WASHINGTON — Transgender teen Andrew Adams used the boys bathroom, which aligned with his gender identity, when he enrolled as a freshman in 2015 at Allen D. Nease High School in Ponte Vedra, Fla.
Then two girls lodged a complaint and school authorities ordered Adams to use a gender-neutral or girls restroom instead. In 2017, he filed suit against the St. Johns County School Board.
“I am a boy and I know that with every fiber of my being,” he said at a trial in district court, which found in his favor.
Last month an appeals court handed him a second victory in his suit, one of a pair of cases that have major implications for transgender students in Florida and across the country and could eventually make their way to the U.S. Supreme Court. The rulings also are significant in Florida, where advocates say there are few protections in the law for LGBTQ people.
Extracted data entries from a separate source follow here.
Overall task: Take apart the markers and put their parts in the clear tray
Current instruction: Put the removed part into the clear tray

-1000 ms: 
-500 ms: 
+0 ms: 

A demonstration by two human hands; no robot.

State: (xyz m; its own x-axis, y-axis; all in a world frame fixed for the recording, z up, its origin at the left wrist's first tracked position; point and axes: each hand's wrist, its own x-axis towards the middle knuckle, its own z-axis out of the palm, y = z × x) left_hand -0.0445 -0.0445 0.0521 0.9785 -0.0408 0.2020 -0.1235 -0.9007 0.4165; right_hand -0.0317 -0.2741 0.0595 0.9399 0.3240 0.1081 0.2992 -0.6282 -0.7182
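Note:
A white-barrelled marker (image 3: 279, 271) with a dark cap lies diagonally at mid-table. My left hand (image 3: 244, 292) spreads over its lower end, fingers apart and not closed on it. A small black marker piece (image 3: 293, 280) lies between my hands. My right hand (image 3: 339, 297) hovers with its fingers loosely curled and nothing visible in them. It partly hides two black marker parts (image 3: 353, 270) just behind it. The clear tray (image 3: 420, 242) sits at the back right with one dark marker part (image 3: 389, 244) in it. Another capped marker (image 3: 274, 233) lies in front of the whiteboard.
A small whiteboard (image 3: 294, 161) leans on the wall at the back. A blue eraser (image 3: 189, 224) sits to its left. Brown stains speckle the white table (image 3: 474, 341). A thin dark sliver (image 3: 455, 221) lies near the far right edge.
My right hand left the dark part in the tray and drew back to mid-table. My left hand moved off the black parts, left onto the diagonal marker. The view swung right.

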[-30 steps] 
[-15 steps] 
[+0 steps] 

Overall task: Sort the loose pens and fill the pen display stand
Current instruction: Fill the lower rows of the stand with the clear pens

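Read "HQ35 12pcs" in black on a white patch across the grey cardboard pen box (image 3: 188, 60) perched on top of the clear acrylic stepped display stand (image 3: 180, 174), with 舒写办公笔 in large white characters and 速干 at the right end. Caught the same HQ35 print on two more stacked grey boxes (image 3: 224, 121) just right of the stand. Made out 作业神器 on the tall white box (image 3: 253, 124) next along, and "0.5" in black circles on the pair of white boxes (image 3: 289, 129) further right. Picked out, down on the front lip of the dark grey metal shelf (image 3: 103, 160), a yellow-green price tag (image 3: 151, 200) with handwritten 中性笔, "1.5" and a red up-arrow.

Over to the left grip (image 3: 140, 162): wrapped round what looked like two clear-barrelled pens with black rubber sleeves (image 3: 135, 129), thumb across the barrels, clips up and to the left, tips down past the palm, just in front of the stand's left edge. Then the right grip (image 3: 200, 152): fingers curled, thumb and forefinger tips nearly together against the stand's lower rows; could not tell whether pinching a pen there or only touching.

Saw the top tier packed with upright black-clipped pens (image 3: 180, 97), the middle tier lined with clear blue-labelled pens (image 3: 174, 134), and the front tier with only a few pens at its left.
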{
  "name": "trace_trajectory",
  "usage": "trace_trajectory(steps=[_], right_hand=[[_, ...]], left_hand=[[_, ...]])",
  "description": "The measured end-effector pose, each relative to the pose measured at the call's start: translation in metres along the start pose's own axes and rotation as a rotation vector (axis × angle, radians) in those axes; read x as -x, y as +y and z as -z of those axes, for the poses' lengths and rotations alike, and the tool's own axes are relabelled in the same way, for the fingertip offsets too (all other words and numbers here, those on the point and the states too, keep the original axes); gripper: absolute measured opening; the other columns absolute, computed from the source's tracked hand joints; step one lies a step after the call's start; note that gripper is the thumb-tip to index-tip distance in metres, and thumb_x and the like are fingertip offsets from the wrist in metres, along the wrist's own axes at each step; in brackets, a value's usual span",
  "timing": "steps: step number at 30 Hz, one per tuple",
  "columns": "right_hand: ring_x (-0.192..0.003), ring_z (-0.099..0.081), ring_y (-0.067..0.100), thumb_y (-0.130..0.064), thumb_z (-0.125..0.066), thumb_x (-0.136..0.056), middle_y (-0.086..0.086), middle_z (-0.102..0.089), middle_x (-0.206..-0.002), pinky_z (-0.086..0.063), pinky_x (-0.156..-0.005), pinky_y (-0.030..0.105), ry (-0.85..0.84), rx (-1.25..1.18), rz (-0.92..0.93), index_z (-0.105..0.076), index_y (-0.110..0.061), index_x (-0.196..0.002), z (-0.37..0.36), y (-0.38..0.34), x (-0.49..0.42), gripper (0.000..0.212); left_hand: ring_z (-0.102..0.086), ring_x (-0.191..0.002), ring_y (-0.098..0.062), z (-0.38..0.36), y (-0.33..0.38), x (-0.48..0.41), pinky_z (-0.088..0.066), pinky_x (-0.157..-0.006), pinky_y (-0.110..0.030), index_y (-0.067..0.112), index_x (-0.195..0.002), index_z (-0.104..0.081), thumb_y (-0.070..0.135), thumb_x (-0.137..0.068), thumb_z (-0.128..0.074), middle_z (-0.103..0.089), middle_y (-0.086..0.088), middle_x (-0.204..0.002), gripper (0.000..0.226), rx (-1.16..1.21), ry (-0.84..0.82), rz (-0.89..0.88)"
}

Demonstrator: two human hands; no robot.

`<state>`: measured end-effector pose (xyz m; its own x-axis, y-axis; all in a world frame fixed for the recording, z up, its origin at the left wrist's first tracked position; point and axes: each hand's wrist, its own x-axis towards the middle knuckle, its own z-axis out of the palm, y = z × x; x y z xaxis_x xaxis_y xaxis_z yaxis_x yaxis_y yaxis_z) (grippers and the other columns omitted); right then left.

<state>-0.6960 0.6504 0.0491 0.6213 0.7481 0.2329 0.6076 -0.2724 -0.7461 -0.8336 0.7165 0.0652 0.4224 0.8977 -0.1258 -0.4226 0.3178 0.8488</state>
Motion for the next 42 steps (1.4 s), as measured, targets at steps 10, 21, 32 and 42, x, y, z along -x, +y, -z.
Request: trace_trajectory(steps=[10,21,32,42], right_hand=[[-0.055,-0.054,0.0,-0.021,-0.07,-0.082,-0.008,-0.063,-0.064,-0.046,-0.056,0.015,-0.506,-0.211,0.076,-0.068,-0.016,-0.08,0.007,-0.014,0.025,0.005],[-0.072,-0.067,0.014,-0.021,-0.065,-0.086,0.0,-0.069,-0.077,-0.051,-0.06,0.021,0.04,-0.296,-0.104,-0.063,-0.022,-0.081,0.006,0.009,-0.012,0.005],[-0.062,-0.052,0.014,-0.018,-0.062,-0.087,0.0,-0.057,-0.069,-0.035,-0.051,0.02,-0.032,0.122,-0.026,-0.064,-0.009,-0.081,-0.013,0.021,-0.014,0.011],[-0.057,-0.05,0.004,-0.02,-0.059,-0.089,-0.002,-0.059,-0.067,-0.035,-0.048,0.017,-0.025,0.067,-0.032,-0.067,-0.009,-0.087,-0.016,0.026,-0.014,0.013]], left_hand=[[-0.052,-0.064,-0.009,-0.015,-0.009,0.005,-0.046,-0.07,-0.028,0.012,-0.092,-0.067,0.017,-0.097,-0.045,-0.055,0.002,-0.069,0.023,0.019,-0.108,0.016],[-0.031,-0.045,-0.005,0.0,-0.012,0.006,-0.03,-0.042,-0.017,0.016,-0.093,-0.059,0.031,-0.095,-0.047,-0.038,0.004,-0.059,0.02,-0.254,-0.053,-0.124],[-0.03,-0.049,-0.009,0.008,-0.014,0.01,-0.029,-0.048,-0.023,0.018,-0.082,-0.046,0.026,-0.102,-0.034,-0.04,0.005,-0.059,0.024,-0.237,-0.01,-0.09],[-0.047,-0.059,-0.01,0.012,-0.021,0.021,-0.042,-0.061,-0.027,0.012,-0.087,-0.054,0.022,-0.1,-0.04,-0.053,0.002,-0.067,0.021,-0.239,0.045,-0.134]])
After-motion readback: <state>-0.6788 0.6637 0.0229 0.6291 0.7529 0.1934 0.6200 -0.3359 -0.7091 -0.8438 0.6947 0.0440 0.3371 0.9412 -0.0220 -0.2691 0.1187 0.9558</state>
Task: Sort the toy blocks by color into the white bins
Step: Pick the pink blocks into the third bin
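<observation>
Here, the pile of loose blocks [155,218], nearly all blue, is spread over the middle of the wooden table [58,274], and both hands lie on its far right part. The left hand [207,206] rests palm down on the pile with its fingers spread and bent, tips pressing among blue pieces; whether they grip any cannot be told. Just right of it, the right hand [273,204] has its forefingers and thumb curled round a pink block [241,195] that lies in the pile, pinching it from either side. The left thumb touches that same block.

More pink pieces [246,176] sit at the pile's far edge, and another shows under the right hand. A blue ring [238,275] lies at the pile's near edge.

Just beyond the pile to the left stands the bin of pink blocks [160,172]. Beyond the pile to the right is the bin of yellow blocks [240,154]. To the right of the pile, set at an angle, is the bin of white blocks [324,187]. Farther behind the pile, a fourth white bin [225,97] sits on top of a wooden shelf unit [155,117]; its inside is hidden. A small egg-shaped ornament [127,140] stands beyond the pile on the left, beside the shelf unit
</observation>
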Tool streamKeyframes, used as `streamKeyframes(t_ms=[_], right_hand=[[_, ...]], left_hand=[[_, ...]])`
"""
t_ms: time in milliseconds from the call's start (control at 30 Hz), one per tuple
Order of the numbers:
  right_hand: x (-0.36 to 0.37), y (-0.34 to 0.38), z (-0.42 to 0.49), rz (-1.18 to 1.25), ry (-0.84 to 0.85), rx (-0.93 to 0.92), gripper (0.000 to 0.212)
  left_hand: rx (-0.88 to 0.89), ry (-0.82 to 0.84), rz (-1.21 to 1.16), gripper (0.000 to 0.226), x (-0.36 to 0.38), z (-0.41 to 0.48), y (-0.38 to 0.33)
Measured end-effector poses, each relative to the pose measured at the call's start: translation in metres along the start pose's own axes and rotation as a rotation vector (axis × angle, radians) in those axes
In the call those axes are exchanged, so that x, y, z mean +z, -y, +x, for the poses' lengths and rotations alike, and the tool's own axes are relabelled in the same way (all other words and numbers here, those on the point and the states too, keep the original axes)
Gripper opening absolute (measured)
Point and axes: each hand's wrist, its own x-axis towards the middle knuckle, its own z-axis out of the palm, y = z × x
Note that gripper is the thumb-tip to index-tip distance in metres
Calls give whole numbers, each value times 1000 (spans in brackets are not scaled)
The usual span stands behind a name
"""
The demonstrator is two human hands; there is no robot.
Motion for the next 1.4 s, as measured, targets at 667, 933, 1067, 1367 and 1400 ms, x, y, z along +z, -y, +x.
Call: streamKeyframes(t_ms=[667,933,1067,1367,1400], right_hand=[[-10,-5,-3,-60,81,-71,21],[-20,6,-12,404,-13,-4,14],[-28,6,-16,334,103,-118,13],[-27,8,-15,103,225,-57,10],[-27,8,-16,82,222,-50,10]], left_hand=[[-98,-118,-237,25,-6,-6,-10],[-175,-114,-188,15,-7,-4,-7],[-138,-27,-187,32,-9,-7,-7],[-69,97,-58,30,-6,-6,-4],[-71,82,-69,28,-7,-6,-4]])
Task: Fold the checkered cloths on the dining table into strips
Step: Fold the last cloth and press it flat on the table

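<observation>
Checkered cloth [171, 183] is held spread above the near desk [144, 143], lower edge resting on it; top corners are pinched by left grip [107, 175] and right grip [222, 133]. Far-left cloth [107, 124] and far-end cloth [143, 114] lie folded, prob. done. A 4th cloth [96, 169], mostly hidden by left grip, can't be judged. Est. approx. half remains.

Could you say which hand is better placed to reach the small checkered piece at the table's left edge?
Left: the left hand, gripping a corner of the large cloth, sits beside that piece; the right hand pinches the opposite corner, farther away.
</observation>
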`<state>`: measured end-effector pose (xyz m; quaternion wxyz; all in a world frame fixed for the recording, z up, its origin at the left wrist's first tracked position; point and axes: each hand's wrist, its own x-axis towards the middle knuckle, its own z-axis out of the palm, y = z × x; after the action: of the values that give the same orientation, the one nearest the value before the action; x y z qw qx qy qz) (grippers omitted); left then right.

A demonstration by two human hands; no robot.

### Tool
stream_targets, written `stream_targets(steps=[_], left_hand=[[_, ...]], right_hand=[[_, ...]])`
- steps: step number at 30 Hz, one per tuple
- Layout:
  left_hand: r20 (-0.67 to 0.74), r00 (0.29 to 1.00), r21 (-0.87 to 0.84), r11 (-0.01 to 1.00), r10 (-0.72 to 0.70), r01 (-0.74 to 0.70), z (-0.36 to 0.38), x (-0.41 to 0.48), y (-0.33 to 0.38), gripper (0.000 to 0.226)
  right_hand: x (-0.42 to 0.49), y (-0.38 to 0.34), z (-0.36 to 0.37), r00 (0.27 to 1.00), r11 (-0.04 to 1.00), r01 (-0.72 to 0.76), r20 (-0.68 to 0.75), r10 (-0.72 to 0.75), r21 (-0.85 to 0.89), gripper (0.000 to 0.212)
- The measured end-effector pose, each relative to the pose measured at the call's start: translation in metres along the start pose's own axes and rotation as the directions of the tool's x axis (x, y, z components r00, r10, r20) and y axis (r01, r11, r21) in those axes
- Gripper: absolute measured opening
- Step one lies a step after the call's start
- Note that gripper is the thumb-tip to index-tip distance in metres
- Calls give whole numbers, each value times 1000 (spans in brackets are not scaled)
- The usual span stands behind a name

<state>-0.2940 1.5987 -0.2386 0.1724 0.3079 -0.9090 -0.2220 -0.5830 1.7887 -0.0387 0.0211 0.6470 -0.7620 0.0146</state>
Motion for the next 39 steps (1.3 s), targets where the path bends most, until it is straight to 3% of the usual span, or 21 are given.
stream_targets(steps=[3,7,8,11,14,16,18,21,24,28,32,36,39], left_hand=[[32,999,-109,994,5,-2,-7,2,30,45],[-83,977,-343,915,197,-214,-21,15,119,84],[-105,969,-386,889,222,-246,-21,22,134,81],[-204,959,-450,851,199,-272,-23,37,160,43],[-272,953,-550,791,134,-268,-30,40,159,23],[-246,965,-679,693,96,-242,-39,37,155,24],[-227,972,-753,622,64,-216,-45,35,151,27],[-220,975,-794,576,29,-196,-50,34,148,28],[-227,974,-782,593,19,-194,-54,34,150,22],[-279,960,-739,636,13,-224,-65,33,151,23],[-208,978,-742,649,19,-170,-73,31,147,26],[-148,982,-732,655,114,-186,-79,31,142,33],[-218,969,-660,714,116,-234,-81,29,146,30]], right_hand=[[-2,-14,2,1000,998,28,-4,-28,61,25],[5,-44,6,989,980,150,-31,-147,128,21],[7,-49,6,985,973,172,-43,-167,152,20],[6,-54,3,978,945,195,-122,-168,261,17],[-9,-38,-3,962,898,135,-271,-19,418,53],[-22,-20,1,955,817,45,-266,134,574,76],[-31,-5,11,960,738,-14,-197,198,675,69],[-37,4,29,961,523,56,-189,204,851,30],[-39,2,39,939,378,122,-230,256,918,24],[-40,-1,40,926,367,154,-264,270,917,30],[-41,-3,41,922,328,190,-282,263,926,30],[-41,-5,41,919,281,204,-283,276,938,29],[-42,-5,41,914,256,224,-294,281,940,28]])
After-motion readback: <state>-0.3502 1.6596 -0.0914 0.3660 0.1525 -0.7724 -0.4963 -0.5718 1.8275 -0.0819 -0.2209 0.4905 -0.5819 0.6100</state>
Adams called the victories “symbols of progress for the transgender community” in an interview.
“The ruling definitely doesn’t mean that nobody will get hurt like this again,” he told the Florida Phoenix. “But it means that students who might be … in a bad situation will have more evidence to support their side.”
The victories make it “a lot harder” for school districts to justify transphobic policies, he said. As a result, fewer students will be forced to use restrooms that don’t align with their gender or are separate from other student restrooms, and fewer will experience the trauma of suing for equal bathroom access while in high school, he said.
Tara Borelli, a lawyer at Lamda Legal who has argued Adams' case, agreed, calling his victory a “beacon of hope for transgender kids.”
The cases center around Adams and Gavin Grimm of Virginia, who also went to court after he was barred from his high school boys bathroom.